1) Emergency therapy
Monday afternoon, I had an emergency therapy appointment and I am so, so glad I reached out to my therapist and scheduled this appointment. I needed it. One of the things you should know about me is that I don’t cry in therapy. I don’t cry much in general, and I’m also not a therapy crier. I only cried once with my last therapist and it was really only my tears welling up for a few minutes. I always feel so vulnerable when I cry and I hate to do it in front of people. But hoo boy, I cried my lil face off in therapy on Monday. I couldn’t stop the tears! It felt like so many emotions came to the forefront during this session and I blubbered them all out to my therapist. It felt so good! So healing. So calming. Maybe I’ll cry in therapy every time now! We talked about my worries about my mom and now my stepdad having Covid but mostly, we discussed the loneliness I’ve been feeling and what has triggered these feelings. Part of it is that I’ve passed a year since I had my first date with someone I thought was going to be a long-term relationship; the fact that it turned out to be short-term and I haven’t gone on another date since has definitely triggered these feelings. Another part is my lifestyle and isolating myself a bit too much. Some days, I don’t talk to another human face-to-face from Sunday to Saturday. That’s six whole days of no in-person human connection. !!! So I’m going to try to build some “people time” into my weekly schedule.

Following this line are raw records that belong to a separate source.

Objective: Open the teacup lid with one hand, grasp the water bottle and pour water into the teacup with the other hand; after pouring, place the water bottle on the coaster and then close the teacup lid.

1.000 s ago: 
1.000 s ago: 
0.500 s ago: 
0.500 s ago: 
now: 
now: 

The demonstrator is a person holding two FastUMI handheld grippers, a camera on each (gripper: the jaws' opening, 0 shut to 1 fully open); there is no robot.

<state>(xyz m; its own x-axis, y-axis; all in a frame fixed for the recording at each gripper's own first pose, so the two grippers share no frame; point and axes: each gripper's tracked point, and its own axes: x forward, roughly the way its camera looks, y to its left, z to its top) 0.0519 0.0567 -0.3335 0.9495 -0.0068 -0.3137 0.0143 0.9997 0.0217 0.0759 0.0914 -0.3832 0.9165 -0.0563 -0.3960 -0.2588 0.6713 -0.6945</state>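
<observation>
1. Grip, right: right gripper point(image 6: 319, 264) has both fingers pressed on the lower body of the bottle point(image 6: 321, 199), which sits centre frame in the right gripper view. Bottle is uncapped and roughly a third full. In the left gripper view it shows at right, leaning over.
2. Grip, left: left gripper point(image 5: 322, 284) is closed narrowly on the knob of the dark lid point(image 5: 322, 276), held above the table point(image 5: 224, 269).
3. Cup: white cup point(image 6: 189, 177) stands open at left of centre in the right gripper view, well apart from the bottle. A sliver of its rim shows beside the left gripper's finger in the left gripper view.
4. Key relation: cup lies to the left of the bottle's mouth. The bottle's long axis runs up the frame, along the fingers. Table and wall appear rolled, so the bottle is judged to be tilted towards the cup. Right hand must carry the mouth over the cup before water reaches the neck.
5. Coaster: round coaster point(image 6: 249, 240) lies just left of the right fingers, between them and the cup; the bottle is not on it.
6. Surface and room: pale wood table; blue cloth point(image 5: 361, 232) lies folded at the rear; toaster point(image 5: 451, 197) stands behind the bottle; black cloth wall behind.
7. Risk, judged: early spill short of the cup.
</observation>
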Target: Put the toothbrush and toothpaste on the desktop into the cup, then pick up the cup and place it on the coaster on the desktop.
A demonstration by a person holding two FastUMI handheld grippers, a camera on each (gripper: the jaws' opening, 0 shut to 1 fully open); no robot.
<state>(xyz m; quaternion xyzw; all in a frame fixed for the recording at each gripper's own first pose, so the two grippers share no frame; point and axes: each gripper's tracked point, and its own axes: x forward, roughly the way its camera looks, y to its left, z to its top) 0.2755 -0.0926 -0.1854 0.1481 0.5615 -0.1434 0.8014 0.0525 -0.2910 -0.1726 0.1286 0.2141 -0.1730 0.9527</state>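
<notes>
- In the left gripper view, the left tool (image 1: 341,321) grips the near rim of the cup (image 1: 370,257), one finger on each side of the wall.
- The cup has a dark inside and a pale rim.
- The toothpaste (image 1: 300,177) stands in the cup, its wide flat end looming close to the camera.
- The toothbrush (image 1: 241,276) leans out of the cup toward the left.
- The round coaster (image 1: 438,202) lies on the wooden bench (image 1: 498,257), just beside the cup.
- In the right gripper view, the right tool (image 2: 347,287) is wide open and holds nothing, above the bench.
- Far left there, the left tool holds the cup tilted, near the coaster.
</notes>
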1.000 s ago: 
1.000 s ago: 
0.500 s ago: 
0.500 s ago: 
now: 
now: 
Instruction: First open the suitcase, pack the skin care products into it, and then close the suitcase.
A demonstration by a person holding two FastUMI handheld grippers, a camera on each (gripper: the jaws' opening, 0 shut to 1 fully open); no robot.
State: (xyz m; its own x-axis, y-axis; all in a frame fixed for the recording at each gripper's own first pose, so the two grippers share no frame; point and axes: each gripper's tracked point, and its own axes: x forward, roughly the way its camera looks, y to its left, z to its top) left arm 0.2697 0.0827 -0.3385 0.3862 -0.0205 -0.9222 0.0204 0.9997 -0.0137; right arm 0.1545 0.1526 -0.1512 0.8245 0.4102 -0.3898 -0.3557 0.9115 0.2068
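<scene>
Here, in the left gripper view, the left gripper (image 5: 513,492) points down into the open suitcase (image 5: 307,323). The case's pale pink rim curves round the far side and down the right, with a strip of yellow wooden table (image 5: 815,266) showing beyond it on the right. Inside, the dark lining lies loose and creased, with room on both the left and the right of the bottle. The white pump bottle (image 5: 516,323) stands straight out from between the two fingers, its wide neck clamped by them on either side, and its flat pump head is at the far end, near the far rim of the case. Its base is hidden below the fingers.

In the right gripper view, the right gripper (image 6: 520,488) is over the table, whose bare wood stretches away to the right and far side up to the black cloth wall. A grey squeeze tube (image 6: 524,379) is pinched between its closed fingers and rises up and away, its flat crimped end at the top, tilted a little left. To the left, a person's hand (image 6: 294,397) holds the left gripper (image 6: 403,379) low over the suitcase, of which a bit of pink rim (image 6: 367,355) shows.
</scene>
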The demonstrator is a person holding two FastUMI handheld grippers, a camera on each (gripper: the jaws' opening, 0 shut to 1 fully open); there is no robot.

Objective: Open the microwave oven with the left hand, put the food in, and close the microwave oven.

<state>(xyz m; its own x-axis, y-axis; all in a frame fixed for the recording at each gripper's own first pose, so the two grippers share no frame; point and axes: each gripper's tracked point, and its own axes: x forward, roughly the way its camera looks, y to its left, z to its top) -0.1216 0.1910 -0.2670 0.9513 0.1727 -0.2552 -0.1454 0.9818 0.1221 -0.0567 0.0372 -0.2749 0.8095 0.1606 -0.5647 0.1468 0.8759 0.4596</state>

I want to commit to going into the office once or twice a month (it’s still not fully open, but we can come in if we want). I want to go to a new coffee shop every Friday morning to work, and invite friends/coworkers along with me. And I want to make a plan one night every week where I’ll get out of my apartment and see people. I usually have a regular dinner date with my mom, my cousin, and my cousin’s daughter, and I want us to get on a monthly cadence with that. I have book club once a month. Mikaela has invited me over to have dinner with her family whenever I want (she’s the best; when I told her about my loneliness, this is what she suggested. “I can’t do much in this stage of life [three children ages 7, 2, and 4 months], but you are always welcome to come over and have dinner with us.”), so I’ll do that once or twice a month. And I really want to bring back my monthly lady dates with Bri, which we haven’t done in a while. It may sound like a lot, and it feels like a lot to maintain as someone who is generally pretty lazy about friendships. But it’s still less than I was doing pre-pandemic considering I’m home all day. And human connection is so important. I’m missing that in my life right now.
2) Books
I am really grateful for all of your supportive comments on my post from Monday, encouraging me to pick up more light-hearted reads right now. When I’m going through a mental health crisis, I probably don’t need to read about heavy, serious topics! I put down Mediocre for the time being and I’ve been solely reading romance novels this week. I also set aside Missoula on audio in favor of the second book in the Truly Devious series. A fun mystery is much more my speed right now! Thanks for reminding me that I do not need to be so tied to my TBR list—sometimes, I need to be a mood reader and take care of myself!
3) A new toy
On Wednesday, the girls’ birthday present finally arrived—a brand-new cat tower! I had the hardest time deciding between two different cat towers and when I finally decided on the one I wanted, it was out of stock. It was back in stock last week, so I bought it and was so excited when it arrived on Wednesday. It’s so much bigger and fancier than the tower they used to have and Eloise has already taken to it. She loves climbing up to the tall platforms to survey her kingdom and taking naps in the little caves. Lila has been inspecting the tower and curled up in one of the caves for a time, but is still a little supicious of it. I bought this tower because it has two cool hammocks and Lila loves sleeping in a hammock. I hope she uses them!
4) goodreads_reviews
My new favorite Internet find is goodreads.reviews on Instagram. The person behind this account screenshots hilarious 1-star reviews of books and I spent one night last week swiping through their archives and giggling to myself. (And it was during a period of high anxiety, so I needed the relief!) Here are some of my favorites:
5) Weekend plans
What are your weekend plans? This one will be a busy one for me, and I am so grateful for it! There have been a lot of low-key weekends, which are good and fine and needed, but too many of those in a row can make me feel lonely. Tonight, I’m planning on ordering pizza and watching a standup special (I’m thinking Iliza Shlesinger’s Elder Millenial). Tomorrow, I have my writing date with Mikaela, I’m recording two podcast episodes with Bri, and then having a belated birthday celebration with my mom and family. (Mom tested negative for Covid on Monday!) And on Sunday, I’m going to check out a new coffeeshop in Tampa and probably take a nice long nap in the afternoon. 🙂
How do you combat loneliness? What are your weekend plans?